Chemical Composition.—The leaves of the cherry-laurel, as well as the bark and the seeds of the tree, when distilled with water, yield a distillate of hydrocyanic acid, and benzoic aldehyde (benzaldehyde, bitter almond oil, C6H5.CHO). W. A. Tilden (Pharm. Jour. Trans., Vol. V, 1875, p. 761), finds that the essential oil of cherry-laurel is not absolutely identical with that of the bitter almond; it consists mainly of benzoic aldehyde, and is accompanied by hydrocyanic acid, possibly some benzoic alcohol (C6H5.CH2OH), and minute quantities of a resin having the peculiar odor of the cherry-laurel leaf. Both substances constitute the medicinal principles of Aqua Laurocerasi (Br.) or cherry laurel water (see Aqua Laurocerasi).

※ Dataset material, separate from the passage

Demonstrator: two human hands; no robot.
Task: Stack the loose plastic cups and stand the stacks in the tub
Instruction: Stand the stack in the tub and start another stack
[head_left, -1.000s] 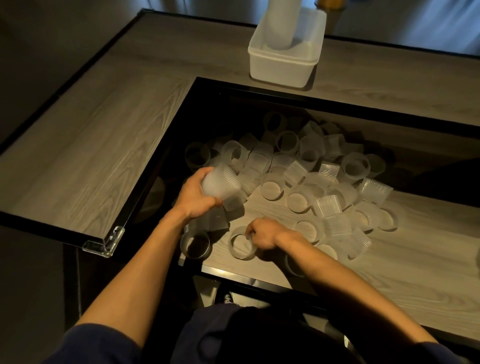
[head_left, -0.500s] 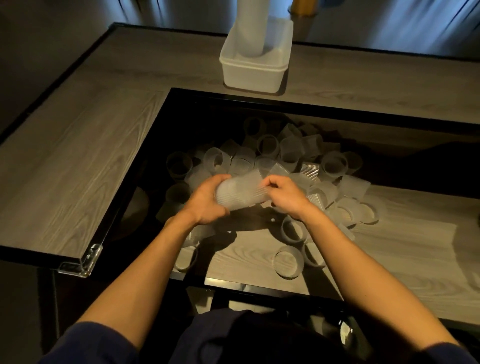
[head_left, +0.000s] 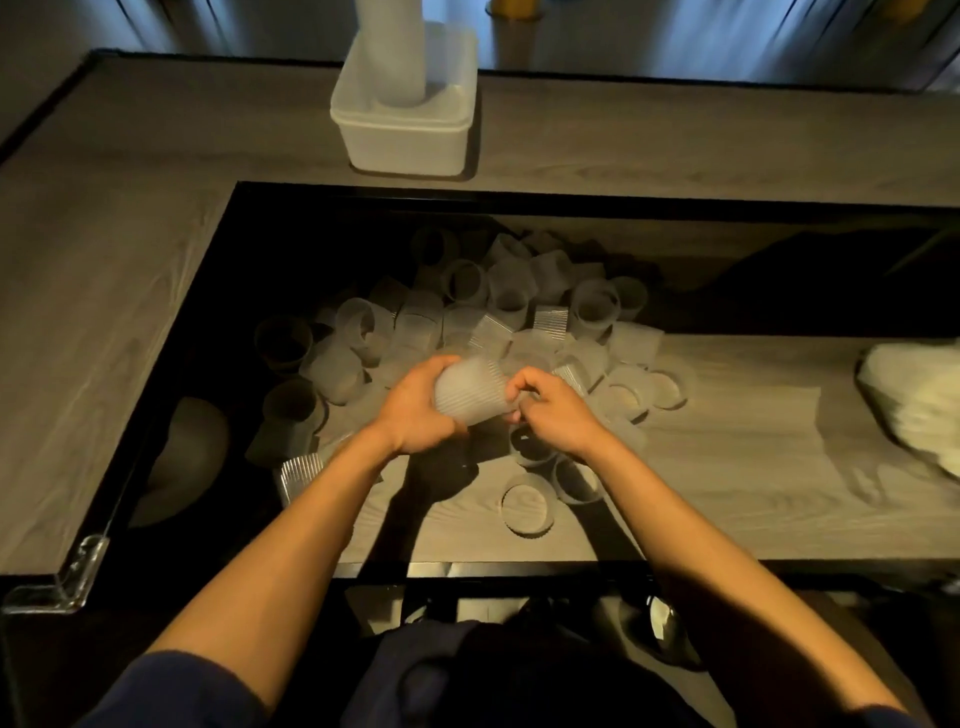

The formation of these substances suggests the presence of amygdalin in these parts of the plant (see Amygdalus). Lehmann (1874), testing the leaves for amygdalin, obtained 1.3 per cent of crystallizable but deliquescent bitter laurocerasin, which behaved toward the ferment emulsin exactly like amygdalin, yielding hydrocyanic acid, benzaldehyde, and dextrose. The similarity also holds good in the products obtained from both when boiled with baryta water; ammonia is split off in both cases, and the barium salt of amygdalic acid (C20H28O13) is formed, which must not be confused with mandelic acid (C8H8O2). With laurocerasin, however, 2 molecules of amygdalic acid were formed for each molecule of ammonia, while amygdalin yielded but one. Hence, Lehmann accepts that 1 molecule of laurocerasin (C40H67NO30) is composed of equal molecules of amygdalin (anhydrous, C20H27NO11), amygdalic acid (C20H28O13), and 6 molecules of water. Laurocerasin is believed also to exist in the unripe bitter almonds, and to evolve amygdalin during the process of maturing. It is also contained in the bark of Prunus padus, the bird-cherry tree, while in its seeds, as well as those of cherry-laurel, amygdalin is present. The theoretical yield of hydrocyanic acid from laurocerasin (C40H67NO30) is only about one-half of that from crystallized amygdalin (C20H27NO11+3H2O). Flückiger (Pharmacognosie, 3d ed., 1891, p. 766), obtained on an average 0.12 per cent of hydrocyanic acid in the distillate of bruised fresh leaves. The yield also varies with the season, being highest in the spring and lowest late in the fall, being then reduced to about one-half The leaves also contain reducing sugar, an iron-greening tannin, and a fatty or waxy matter. Bougarel (1877) isolated from the leaves crystallizable phyllic acid, soluble in alcohol and ether, insoluble in water, and melting at 170° C. (338° F.). It also occurs in the leaves of the apple tree, maple, peach, almond, etc. Young leaves incinerated, yielded to Flückiger about 7 per cent of ash.

Action, Medical Uses, and Dosage.—(See Aqua Laurocerasi.) The bruised leaves are anodyne.